**What the task asks**
Only one stretch of the data is wanted: the line containing "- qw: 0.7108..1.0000", the line containing "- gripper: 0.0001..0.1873", and every line between them, copied exactly.

**Dataset section**
※ ※ ※

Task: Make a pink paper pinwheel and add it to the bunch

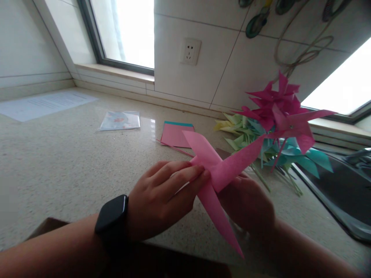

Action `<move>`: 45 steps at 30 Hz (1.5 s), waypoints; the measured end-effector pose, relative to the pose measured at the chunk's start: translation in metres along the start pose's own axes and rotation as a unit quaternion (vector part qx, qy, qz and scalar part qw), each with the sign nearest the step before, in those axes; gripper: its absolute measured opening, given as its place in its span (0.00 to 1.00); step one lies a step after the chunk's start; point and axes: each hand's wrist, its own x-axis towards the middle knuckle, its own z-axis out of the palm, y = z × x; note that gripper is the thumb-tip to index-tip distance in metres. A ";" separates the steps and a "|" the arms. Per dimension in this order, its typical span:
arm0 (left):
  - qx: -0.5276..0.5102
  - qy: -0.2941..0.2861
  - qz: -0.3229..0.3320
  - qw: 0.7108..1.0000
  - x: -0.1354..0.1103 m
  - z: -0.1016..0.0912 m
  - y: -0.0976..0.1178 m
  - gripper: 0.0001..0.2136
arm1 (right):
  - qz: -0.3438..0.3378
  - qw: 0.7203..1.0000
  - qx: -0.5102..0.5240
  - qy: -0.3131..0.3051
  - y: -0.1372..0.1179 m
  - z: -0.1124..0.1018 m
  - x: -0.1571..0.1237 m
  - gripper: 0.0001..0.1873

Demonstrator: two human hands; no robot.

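Observation:
A light pink folded paper pinwheel is held above the speckled counter, its pointed blades sticking out up-left, up-right and down. My left hand, with a black watch on the wrist, pinches the pinwheel's middle from the left with closed fingers. From underneath on the right, my right hand grips the same paper, its fingers partly hidden behind the paper.
Finished pinwheels lie in a heap at the right: magenta ones on top, yellow-green and teal ones beneath. A stack of pink paper squares, a plastic packet and a printed sheet lie farther back. A sink lies at the right.

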 end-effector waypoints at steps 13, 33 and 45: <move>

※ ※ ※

**Answer for the task**
  - qw: 0.7108..1.0000
  - x: -0.1354..0.1103 m
  - z: -0.1016..0.0912 m
  - y: -0.0976..0.1178 m
  - gripper: 0.0001..0.2136
arm1 (right):
  - qz: -0.3438..0.3378
  - qw: 0.7203..1.0000
  - qx: -0.5102..0.5240
  - qy: -0.3131..0.3051
  - y: -0.1372..0.1179 m
  - z: -0.1124..0.1018 m
  - x: -0.1571..0.1237 m
  - gripper: 0.0001..0.1873

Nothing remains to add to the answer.